AIM OF THE EXERCISE:
Start to finish, print the data below exactly, without the images.

DATA BLOCK below:

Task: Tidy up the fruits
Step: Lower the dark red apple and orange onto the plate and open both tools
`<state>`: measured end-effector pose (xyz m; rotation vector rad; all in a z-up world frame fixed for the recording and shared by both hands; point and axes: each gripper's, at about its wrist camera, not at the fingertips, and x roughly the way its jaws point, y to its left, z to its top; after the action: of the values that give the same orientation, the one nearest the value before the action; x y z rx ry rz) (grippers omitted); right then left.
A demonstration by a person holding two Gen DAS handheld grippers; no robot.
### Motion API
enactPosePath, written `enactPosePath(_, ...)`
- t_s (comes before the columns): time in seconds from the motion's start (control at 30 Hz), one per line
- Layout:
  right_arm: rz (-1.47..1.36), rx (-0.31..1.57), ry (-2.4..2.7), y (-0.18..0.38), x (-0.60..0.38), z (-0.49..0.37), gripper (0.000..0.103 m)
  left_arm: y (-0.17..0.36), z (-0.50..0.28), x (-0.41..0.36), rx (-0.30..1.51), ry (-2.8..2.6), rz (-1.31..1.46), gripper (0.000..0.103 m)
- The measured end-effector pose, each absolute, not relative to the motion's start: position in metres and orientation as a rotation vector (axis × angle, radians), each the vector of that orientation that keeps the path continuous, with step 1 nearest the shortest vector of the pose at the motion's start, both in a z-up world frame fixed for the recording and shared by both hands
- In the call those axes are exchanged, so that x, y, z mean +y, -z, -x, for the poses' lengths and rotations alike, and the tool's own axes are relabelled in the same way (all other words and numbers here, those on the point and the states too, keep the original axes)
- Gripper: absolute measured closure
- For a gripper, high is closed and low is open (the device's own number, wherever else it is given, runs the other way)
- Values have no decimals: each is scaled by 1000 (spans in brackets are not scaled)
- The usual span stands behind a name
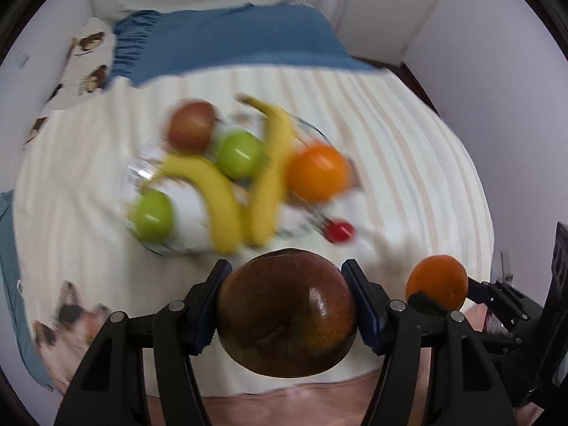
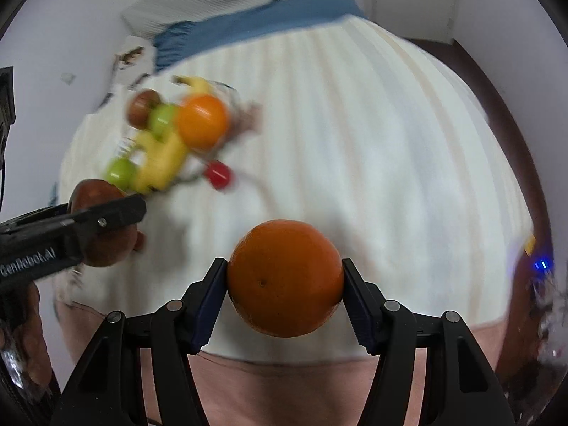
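My left gripper (image 1: 287,305) is shut on a dark red apple (image 1: 287,314), held above the striped white bedcover (image 1: 408,149). The right gripper (image 2: 285,277) is shut on an orange (image 2: 285,277) in the same way. Each wrist view catches the other hand's load: the held orange (image 1: 436,282) at the right, the held apple (image 2: 103,238) at the left behind the left gripper's finger. Further back lies a clear glass tray (image 1: 142,174) with two bananas (image 1: 227,198), two green apples (image 1: 154,216), a red apple (image 1: 191,126) and an orange (image 1: 317,172). The tray and its fruit are blurred.
A small red fruit (image 1: 340,231) lies on the cover just right of the tray. A blue blanket (image 1: 230,42) and printed pillows (image 1: 88,67) lie at the bed's far end. White walls close in on both sides. A pink sheet edge (image 2: 284,383) runs along the near side.
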<state>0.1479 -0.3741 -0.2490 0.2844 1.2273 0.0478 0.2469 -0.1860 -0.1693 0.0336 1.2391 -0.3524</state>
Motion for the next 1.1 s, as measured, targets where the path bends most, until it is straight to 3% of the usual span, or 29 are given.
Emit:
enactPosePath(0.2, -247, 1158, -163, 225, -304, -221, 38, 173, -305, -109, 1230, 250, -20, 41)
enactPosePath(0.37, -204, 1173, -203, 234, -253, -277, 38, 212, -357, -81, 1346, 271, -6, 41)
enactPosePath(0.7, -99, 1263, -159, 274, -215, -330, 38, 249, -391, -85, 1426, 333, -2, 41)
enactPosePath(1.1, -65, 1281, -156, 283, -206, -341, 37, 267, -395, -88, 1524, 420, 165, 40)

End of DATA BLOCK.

SOLUTION FOR THIS PROBLEM:
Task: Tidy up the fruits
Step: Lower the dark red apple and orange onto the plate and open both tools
`<state>`: measured end-effector pose (xyz m; rotation vector rad; all in a z-up world frame fixed for the recording and shared by both hands; point and axes: each gripper's, at about its wrist camera, not at the fingertips, and x roughly the way its jaws point, y to its left, z to its top; after the action: of the values that give the same orientation, the one nearest the value before the action; x y z rx ry rz) (grippers omitted); right then left.
A demonstration by a person holding two Gen DAS handheld grippers; no robot.
### Motion API
enactPosePath, written `enactPosePath(_, ...)`
- t_s (comes before the columns): time in seconds from the motion's start (control at 30 Hz), one per line
- Layout:
  right_arm: rz (-1.47..1.36), rx (-0.31..1.57), ry (-2.4..2.7), y (-0.18..0.38), x (-0.60..0.38), z (-0.49..0.37), gripper (0.000..0.103 m)
  left_arm: y (-0.17..0.36), z (-0.50..0.28), x (-0.41..0.36), rx (-0.30..1.51), ry (-2.8..2.6), rz (-1.31..1.46), gripper (0.000..0.103 m)
- The measured end-effector pose, each absolute, not relative to the motion's start: position in metres and orientation as a rotation vector (axis × angle, radians), each the vector of that orientation that keeps the path continuous, with step 1 nearest the shortest vector of the pose at the motion's start, both in a z-up world frame fixed for the recording and shared by both hands
- In the call those axes are exchanged, so that x, y, z mean +y, -z, -x, for the poses' lengths and rotations alike, and the tool's own axes are relabelled in the same way (all other words and numbers here, those on the point and the states too, keep the original axes)
- Gripper: absolute measured closure
- For a gripper, high is closed and low is open (the device's own number, wherever else it is given, runs the other way)
- Values have no decimals: each is scaled by 1000 (spans in brackets are not scaled)
- The usual span stands behind a name
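My left gripper (image 1: 287,305) is shut on a dark red apple (image 1: 287,314), held above the striped white bedcover (image 1: 408,149). The right gripper (image 2: 285,277) is shut on an orange (image 2: 285,277) in the same way. Each wrist view catches the other hand's load: the held orange (image 1: 436,282) at the right, the held apple (image 2: 103,238) at the left behind the left gripper's finger. Further back lies a clear glass tray (image 1: 142,174) with two bananas (image 1: 227,198), two green apples (image 1: 154,216), a red apple (image 1: 191,126) and an orange (image 1: 317,172). The tray and its fruit are blurred.
A small red fruit (image 1: 340,231) lies on the cover just right of the tray. A blue blanket (image 1: 230,42) and printed pillows (image 1: 88,67) lie at the bed's far end. White walls close in on both sides. A pink sheet edge (image 2: 284,383) runs along the near side.
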<state>0.1479 -0.3741 -0.2490 0.2844 1.2273 0.0478 0.2469 -0.1860 -0.1693 0.0336 1.2391 -0.3524</state>
Motion for the next 1.1 s, as measured, targets where the path bends most, until it is straight to 3% of the usual span, or 29 are given.
Emit:
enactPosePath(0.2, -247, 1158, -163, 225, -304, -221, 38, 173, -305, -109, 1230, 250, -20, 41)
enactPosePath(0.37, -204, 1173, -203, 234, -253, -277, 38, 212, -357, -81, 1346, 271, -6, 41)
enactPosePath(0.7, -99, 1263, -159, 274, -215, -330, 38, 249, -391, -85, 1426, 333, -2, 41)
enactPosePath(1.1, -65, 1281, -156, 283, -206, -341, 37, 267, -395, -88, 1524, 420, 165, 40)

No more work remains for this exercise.